>>>>>

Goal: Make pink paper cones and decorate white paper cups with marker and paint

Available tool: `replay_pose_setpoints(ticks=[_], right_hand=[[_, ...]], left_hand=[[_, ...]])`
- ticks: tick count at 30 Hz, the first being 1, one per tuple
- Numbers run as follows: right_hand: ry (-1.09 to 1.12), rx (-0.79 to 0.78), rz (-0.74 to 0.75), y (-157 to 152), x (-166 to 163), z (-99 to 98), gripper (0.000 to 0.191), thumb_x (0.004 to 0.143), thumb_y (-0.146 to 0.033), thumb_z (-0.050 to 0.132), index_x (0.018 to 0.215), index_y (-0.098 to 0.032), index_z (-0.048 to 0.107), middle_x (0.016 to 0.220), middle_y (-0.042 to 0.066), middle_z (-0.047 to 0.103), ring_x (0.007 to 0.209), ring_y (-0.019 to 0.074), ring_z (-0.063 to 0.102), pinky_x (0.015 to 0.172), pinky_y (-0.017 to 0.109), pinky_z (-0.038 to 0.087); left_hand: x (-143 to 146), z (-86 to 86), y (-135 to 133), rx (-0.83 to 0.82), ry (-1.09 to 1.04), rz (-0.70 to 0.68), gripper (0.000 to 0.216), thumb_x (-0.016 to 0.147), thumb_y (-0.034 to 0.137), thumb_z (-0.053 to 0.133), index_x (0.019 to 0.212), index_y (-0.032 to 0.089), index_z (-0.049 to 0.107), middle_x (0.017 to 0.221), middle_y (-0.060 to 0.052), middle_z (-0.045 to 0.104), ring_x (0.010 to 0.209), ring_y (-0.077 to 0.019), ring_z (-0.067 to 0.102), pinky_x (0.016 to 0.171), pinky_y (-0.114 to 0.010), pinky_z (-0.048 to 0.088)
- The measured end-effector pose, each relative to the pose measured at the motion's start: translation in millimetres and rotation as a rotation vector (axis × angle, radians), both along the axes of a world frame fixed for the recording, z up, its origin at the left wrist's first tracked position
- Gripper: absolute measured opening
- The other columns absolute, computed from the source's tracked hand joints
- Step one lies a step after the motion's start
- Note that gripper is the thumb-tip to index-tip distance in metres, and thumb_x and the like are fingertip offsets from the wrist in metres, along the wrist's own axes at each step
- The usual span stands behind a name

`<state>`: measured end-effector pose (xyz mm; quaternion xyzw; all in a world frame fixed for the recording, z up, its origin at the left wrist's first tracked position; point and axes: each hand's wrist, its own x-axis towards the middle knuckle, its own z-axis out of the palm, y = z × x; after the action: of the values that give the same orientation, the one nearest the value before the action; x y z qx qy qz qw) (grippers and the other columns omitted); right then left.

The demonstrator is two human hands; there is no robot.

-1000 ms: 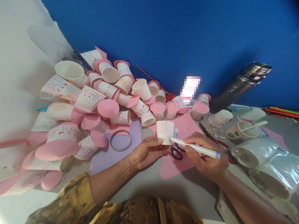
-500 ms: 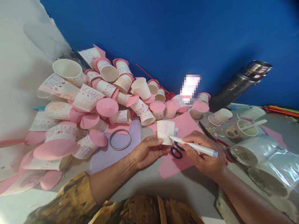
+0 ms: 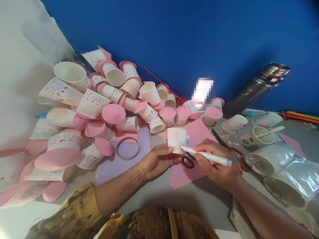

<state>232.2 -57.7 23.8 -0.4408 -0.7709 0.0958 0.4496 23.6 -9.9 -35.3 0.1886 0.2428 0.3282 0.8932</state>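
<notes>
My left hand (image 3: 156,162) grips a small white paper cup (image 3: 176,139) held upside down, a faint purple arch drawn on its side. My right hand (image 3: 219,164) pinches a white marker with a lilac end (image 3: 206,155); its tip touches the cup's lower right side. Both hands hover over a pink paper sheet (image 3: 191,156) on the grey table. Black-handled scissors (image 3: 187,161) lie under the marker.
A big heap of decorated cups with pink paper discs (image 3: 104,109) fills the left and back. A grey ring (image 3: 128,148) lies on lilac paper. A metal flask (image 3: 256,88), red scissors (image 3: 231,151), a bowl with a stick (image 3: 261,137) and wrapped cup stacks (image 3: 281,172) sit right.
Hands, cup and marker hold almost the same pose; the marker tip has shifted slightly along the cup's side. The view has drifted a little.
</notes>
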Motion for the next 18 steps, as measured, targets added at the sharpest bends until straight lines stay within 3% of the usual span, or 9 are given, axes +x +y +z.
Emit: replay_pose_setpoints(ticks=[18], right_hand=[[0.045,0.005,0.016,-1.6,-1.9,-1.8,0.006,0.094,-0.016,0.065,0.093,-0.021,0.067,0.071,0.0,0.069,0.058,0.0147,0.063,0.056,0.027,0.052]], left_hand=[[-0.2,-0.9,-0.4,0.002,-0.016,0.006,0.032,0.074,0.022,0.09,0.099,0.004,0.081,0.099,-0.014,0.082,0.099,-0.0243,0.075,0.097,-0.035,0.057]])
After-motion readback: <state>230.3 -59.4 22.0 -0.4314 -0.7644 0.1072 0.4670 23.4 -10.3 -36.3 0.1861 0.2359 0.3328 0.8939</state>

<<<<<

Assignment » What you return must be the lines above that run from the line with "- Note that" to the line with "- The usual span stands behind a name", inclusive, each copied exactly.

Finished task »
- Note that gripper is the thumb-tip to index-tip distance in metres, and thumb_x and the like are fingertip offsets from the wrist in metres, along the wrist's own axes at each step
- The usual span stands behind a name

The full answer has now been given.